Le carrefour de la résidence des Jardins de Jade à Libreville - © Arias Danger Aimée/Gabonreview.com

La nouvelle a alimenté tous les commérages, suscité des extrapolations et provoqué la peur, surtout auprès des automobilistes qui résident dans le nord de Libreville, tous obligés de passer par le rond-point de l’Aéroport de Libreville, à la sortie du quartier la Sablière. Il en retourne que trois automobiles dont un taxi-bus transportant 18 personnes, ont été prises pour cibles par un tireur embusqué dans un immeuble de la résidence Les Jardins de Jade, le mercredi 5 décembre entre 15 h 30 et 16 h.
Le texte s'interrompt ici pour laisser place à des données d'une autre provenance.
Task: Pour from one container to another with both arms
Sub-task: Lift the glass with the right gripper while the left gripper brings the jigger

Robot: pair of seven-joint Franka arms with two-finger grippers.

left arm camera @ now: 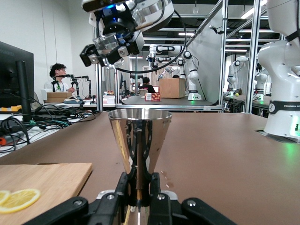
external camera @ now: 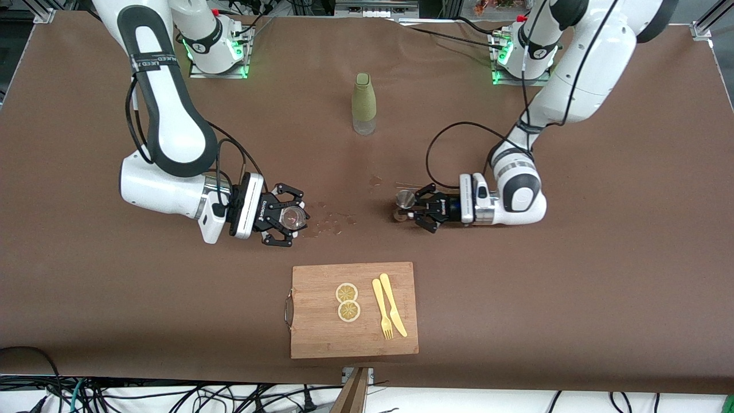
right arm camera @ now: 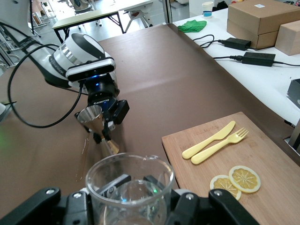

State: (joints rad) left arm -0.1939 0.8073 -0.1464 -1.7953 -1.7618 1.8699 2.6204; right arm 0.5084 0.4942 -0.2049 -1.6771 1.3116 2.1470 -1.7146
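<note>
The right gripper [external camera: 288,218] has its jaws pinching a clear glass cup [right arm camera: 129,187], held upright over the tabletop [external camera: 602,258] toward the right arm's end. The left gripper [external camera: 414,207] has its jaws pinching the waist of a steel jigger [left arm camera: 139,140], also upright, toward the left arm's end. The two vessels are level and well apart, mouths up, with wet spots [external camera: 330,221] on the tabletop between them, so I judge the pour needs them brought together before either tips.
</note>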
Selon les témoignages des trois conducteurs, à la télévision nationale, à chaque fois une vitre du côté droit des voitures était touchée et tombait en mille morceaux. La télévision a montré l’une de ces vitres fissurée en des milliers de parts et perforé d’un trou, prouvant ainsi qu’elle avait été frappée par le projectile d’une arme à feu. Arrivée sur les lieux sitôt alertée, la police judiciaire a effectué un examen balistique à partir des véhicules touchés et de leur position au moment de l’impact ce qui a permis de déterminer que les tirs étaient partis d’un immeuble de la résidence Les Jardins de Jade.

Au terme d’une enquête qui a duré jusque dans la nuit, un jeune homme, Thomas G., 16 ans, et un autre de 20 ans, ont été interpellés. Selon les sources policières, ils disposaient un revolver à balles rondes et plastiques, du type utilisé dans les stands de tir des foires et kermesses. Ils avaient donc entrepris, du 2e étage de l’immeuble, de jouer aux snipers, forts de ce qu’ils ne pouvaient tuer personne. Il y a, en effet, eu plus de peur que de mal. Mais les adolescents vont devoir répondre des préjudices psychologiques causés et de la destruction de biens.

D’autres sources, non moins sûres, indiquent qu’il s’est agi de tirs d’une arme à feu de bon calibre. Ils mettent en doute la portée du revolver de foire dont il est question jusqu’ici. L’enquête se poursuit en tout cas du côté d’autres unités que la police judiciaire.